Inside Gainsight’s Design Process Image

Inside Gainsight’s Design Process

Where are you headed this winter?

It’s that time of year when many of you would have already started planning your next vacation trip (or even already planned one!). After being confined to your home for the past couple of years amidst the pandemic, making plans can seem exciting and almost fun!

To us, planning is critical to success. You follow a sequence of steps to make sure you covered all the important parts of whatever you’re doing, and that ensures the best outcome. Whether it’s a trip or a new product feature. The Design Team at Gainsight also follows a similar process at work. Isn’t that interesting! Let’s take a look at how it goes!

Whether you know it or not, you are always following a certain thinking process – Empathize Define Ideate Design Launch & Learn, whenever you plan for trips, while buying a car, and even at work. This is what you call the design thinking process. It helps define how things are to be done and helps focus to make them better and get successful outcomes.

Design at Gainsight

Gainsight Design strives to create innovative and intuitive meaningful experiences for our users, enabling them to achieve their goals easily and efficiently. We believe in keeping our users at the core and following an agile design process to build our products. When it comes to the design process, there’s no one-size-fits-all. Keeping in mind the complex nature of our products and the varied needs of our users, we came up with a design process that is tailored-fit to suit our products.

Let’s jump into the key principles of our process!

1. Empathizing with Our Users

Designing for what users actually need goes a long way in creating great value and intuitive experiences for our users. We regularly empathize with our users to understand their goals, needs, pain points and behaviors through different mediums like user interviews, customer calls, focus group discussions, Gainsight community, etc. However, there are always some constraints, like tight timelines that we need to work in and conducting full-fledged research may not be possible. To tackle these challenges we started involving our Customer Success Managers (CSMs), Sales and Support Teams as a proxy for our users to uncover the user’s goals and pain. This proved to be a super effective and quick method during tight project timelines. 

Gainsight PX also empowers us to learn what exactly our users are doing in our product, where they get stuck and helps us make design decisions.

2. Exploring Concepts to Drive Innovation

It’s a natural tendency for humans to consider the first idea they get as their best idea, and directly jump to build the solution around it. However, this limits our creativity and innovation. To avoid such scenarios we introduced a Concept Exploration phase, where all that one has to do is brainstorm and quickly sketch out all possible concepts with pen and paper. This helps us to get out all top-of-mind ideas and then think 10X to stretch ourselves to come up with out-of-the-box innovative ideas. Playing with ideas to merge or combine them enables us to come up with even better ones and then converge on one concept after validating it with stakeholders and users.

3. Designing Along with a Co-Pilot

We have all been there – getting stuck on something in your project or getting attached to a particular solution, and then just waiting for some cool ideas to swoop in and get you going again. Here’s where a co-pilot comes to our rescue. A co-pilot is a designer teammate who brings in a different perspective, gives feedback on our designs and helps us explore further design directions. Having this second opinion brings out new ideas that one may have not thought of before.

4. Validating before Launch

We keep users at the center of every stage of the project.

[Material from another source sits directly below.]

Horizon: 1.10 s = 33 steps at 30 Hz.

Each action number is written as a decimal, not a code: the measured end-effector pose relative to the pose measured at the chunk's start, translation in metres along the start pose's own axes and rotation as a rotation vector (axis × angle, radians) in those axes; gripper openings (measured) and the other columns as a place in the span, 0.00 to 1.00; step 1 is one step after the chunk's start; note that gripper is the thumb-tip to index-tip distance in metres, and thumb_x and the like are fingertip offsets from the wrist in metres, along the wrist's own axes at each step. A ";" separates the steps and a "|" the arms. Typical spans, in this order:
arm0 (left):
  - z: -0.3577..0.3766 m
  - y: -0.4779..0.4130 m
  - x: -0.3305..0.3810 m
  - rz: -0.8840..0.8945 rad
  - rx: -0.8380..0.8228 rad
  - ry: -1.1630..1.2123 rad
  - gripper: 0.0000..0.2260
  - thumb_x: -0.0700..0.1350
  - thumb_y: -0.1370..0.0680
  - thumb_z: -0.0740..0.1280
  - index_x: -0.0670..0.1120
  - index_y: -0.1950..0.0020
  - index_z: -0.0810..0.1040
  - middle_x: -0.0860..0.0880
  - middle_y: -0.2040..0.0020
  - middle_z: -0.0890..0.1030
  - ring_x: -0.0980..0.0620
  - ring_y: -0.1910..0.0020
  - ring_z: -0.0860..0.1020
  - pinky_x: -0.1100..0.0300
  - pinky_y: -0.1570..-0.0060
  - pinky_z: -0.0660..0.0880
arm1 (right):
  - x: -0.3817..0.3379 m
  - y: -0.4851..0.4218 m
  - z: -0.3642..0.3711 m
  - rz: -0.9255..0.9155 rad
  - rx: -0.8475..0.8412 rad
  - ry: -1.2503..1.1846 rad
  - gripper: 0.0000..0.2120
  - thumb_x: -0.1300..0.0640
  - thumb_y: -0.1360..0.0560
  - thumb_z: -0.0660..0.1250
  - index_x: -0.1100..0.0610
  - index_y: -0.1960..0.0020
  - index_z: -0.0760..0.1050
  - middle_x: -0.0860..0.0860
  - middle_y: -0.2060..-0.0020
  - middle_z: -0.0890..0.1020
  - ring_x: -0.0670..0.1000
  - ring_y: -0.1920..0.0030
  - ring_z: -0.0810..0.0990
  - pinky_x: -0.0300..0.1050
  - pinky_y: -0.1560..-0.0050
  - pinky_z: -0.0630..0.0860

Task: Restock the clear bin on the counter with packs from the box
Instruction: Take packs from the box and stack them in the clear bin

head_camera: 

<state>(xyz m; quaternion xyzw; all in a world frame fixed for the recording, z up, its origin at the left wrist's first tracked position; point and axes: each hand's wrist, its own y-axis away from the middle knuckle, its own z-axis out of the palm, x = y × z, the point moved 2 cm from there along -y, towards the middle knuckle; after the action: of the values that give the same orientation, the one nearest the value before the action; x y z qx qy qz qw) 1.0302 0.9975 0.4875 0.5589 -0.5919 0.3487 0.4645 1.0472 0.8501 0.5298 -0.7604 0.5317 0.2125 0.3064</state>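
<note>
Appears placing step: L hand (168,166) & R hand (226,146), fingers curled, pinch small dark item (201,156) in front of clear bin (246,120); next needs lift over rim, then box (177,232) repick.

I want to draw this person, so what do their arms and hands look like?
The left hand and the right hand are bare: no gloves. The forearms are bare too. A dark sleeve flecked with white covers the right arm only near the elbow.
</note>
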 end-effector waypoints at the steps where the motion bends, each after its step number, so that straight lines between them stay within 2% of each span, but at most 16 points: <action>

Getting feedback early on from users on the designs before launch is valuable in helping us know if we have designed the right experience our users actually need. Usability testing sessions with users help us validate our hypothesis, identify design flaws, usability issues and fix them early on. 

For projects with time constraints, conducting usability testing sessions with users can get tricky. It’s far better to run some testing than no testing at all! We had to come up with something that was quick and effective. Here again, we turned to our customer-facing teams – CSMs, Sales, and Support teams, acting as a proxy for our users to test out our designs and give feedback. Customer-facing teams can provide you deep insights about your user behaviors and their needs.

5. Measuring Designs to Elevate the Experience Even Further

Even after the implementation and launch of our designs, our job is still not done! We continue to measure our designs and track their performance in the form of UX metrics through Gainsight PX, customer calls, customer feedback, surveys, and user testing. Measuring designs is essential in providing a sustainable product experience for your users.

Even you can use this process

Everyone, irrespective of being a product designer, can apply the principles of our design process at their work or even in your everyday life, just like we saw above while planning a trip. Empathize Define Ideate Prototype Validate. Depending on the context, one can customize the thinking process to be tailored-fit for the task and keep evolving the process as the task evolves. Following such a process will not only make the things or tasks ordered but will help achieve successful and consistent results.

Let us know how you plan to use this process in your work or everyday life!